Give the number of lines in the entries that contain "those". State only the count.

Recorded data:
▶

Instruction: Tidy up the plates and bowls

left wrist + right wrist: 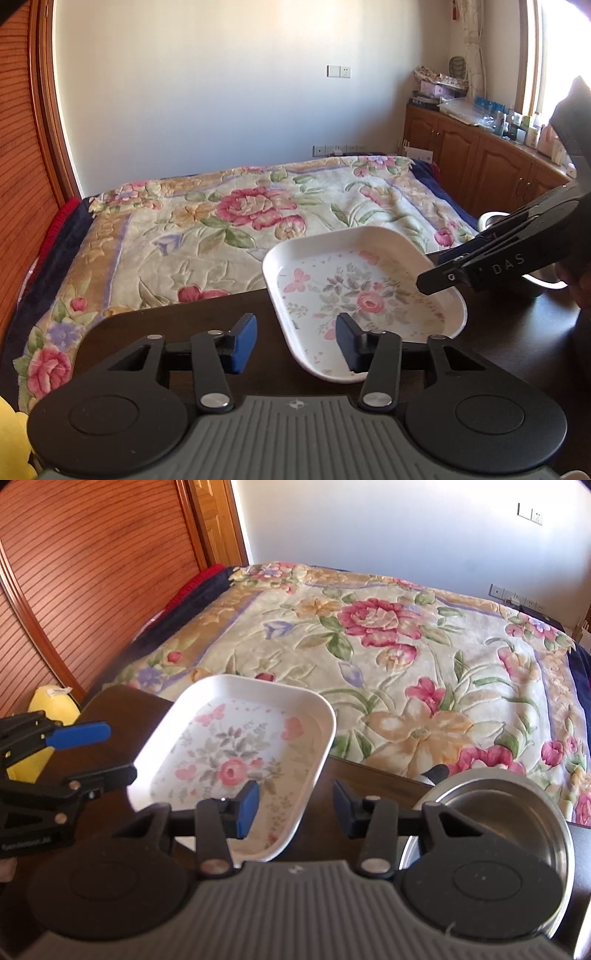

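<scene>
We see a white plate [364,295] with a flower and butterfly print lying flat on the dark counter [177,332], near the edge that runs along the bed [221,221] with its floral blanket. To the right of the plate, apart from it, a steel bowl [498,812] stands on the same counter; in the left wrist view only a sliver of it shows behind the other tool.

Our left hand-held gripper [297,341] hangs over the near left rim of the plate with its jaws apart and nothing between the blue pads; one finger [347,341] shows in front of the plate's rim, the other over bare counter. We cannot tell whether either touches.

Our right hand-held gripper [293,808] is parted too and holds nothing. Its left finger [247,808] hangs over the plate's near right part, its right finger over the dark counter between plate and bowl.

A yellow soft toy [51,709] sits past the counter's left end, by the slatted wooden door [92,572].
</scene>
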Available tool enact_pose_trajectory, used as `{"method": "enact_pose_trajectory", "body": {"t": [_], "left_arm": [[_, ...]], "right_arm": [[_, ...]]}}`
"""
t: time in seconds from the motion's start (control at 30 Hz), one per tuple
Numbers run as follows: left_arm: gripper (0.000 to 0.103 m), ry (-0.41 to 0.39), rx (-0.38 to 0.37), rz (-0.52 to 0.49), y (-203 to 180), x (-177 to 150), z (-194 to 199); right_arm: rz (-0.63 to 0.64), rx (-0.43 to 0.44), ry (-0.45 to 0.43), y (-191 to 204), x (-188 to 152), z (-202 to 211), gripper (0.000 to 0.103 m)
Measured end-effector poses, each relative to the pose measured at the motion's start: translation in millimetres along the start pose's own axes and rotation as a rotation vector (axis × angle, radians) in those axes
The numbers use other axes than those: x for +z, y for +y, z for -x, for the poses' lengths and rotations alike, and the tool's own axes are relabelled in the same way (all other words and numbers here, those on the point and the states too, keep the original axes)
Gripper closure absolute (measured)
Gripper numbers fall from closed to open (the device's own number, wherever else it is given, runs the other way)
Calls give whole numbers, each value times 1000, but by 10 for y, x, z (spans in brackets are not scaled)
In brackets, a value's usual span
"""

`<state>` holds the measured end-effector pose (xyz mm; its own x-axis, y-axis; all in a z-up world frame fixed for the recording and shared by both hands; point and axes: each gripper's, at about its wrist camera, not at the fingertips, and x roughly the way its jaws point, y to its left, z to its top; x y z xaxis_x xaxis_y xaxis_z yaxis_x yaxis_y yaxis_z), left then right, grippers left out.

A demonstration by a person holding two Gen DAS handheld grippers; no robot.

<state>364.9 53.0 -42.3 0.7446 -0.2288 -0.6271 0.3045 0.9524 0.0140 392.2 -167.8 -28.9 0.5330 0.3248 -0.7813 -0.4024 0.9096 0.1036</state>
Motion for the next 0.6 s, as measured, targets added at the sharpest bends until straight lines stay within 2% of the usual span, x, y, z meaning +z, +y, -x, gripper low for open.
{"method": "enact_pose_trajectory", "body": {"t": [0.17, 0.5, 0.6], "left_arm": [[63, 20, -8, 37, 88, 7, -140], [72, 51, -36, 119, 195, 15, -322], [78, 45, -34, 118, 184, 14, -319]], "right_arm": [[1, -4, 20, -32, 19, -96, 63], [1, 0, 23, -64, 45, -166, 68], [15, -1, 25, -52, 57, -165, 73]]}}
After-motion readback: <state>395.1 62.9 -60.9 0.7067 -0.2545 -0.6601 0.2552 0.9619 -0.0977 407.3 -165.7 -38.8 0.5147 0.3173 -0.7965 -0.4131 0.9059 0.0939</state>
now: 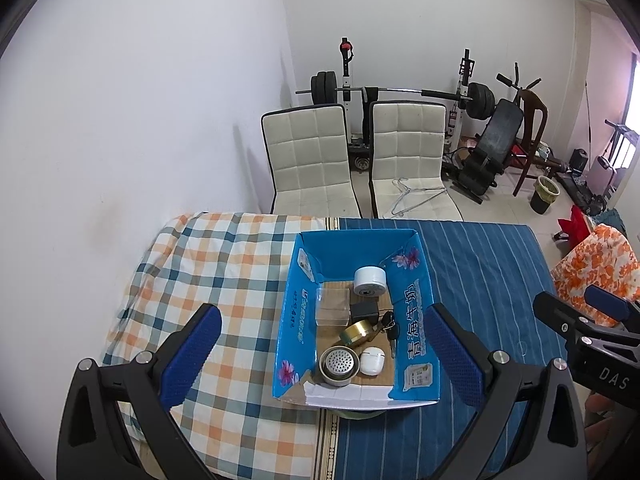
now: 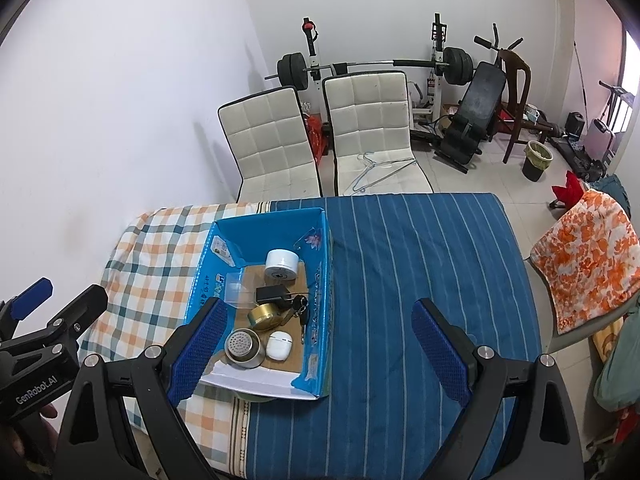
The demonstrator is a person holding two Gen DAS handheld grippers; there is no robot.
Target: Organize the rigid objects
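While both tongs hang released above the surface, gripping nothing, the rigid objects all sit inside the blue carton [image 1: 416,320], which straddles the seam between the checked cloth [image 1: 208,280] on the left and the striped blue cloth [image 1: 480,280] on the right. The left tongs [image 1: 324,354] frame the carton squarely; the right tongs [image 2: 318,354] hover over its right wall and the bare stripes beyond. Inside, the white cylinder [image 1: 370,280] stands at the far end, the clear plastic case [image 1: 331,307] to the left, the black adapter [image 1: 365,312] and keys [image 1: 390,330] in the middle, then the brass tin [image 1: 357,332], with the steel strainer cup [image 1: 339,365] and white earbud case [image 1: 373,361] nearest. Everything seems gathered already, so the sorting looks close to finished, or about to start with emptying. Any next pick would do best from straight above, jaws aligned across an object's narrow width. Starting with the near items avoids dragging over the keys, which could snag, and the round tin may roll if pinched off-centre.
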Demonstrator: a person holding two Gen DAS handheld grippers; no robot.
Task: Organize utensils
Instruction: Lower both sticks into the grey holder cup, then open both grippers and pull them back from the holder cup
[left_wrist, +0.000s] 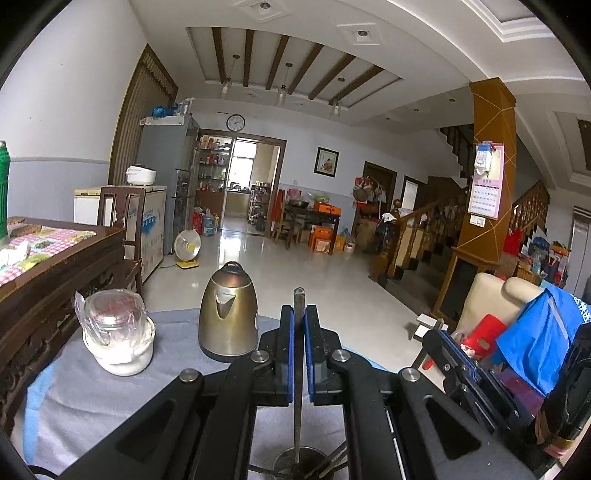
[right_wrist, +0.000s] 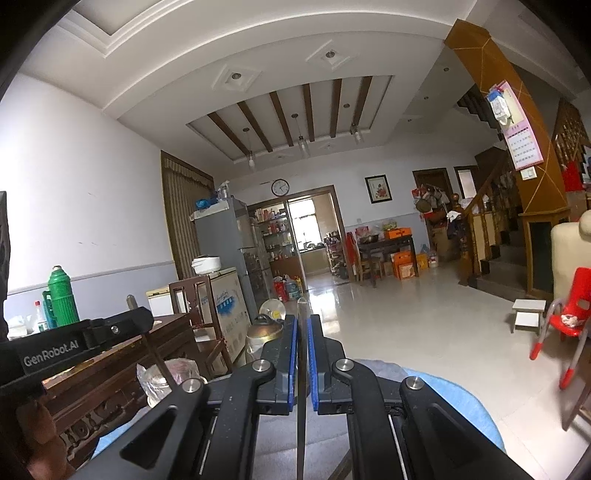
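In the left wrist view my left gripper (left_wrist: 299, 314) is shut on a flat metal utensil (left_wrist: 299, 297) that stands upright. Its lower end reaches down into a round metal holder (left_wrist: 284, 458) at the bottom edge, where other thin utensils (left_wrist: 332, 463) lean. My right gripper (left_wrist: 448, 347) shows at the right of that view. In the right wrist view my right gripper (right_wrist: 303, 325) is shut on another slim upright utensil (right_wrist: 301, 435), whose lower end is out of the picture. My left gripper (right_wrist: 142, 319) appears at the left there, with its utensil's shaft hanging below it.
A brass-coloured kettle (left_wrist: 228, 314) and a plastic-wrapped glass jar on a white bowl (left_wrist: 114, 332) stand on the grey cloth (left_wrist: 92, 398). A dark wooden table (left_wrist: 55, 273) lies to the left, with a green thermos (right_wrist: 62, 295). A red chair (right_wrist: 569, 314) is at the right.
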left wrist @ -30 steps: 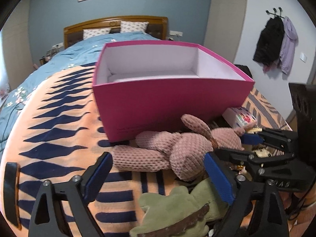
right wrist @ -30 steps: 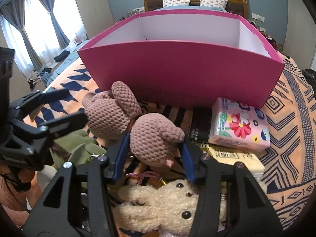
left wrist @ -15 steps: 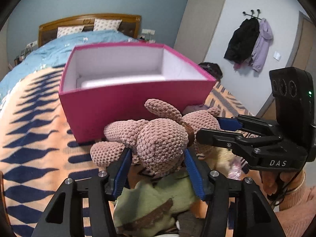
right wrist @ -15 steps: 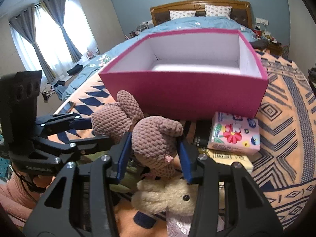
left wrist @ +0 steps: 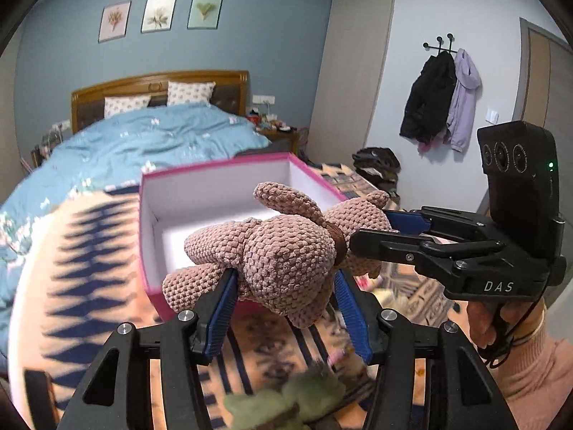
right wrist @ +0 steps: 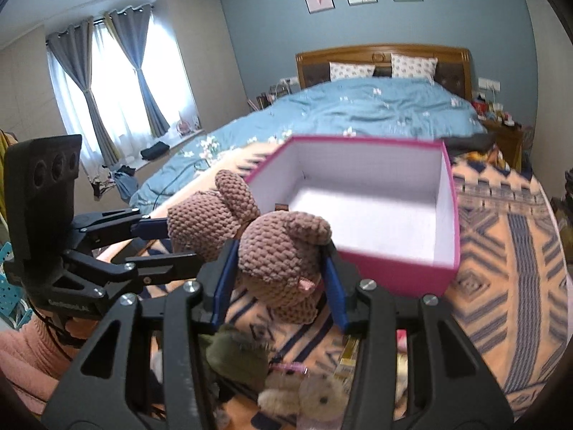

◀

**Exercise output:** 2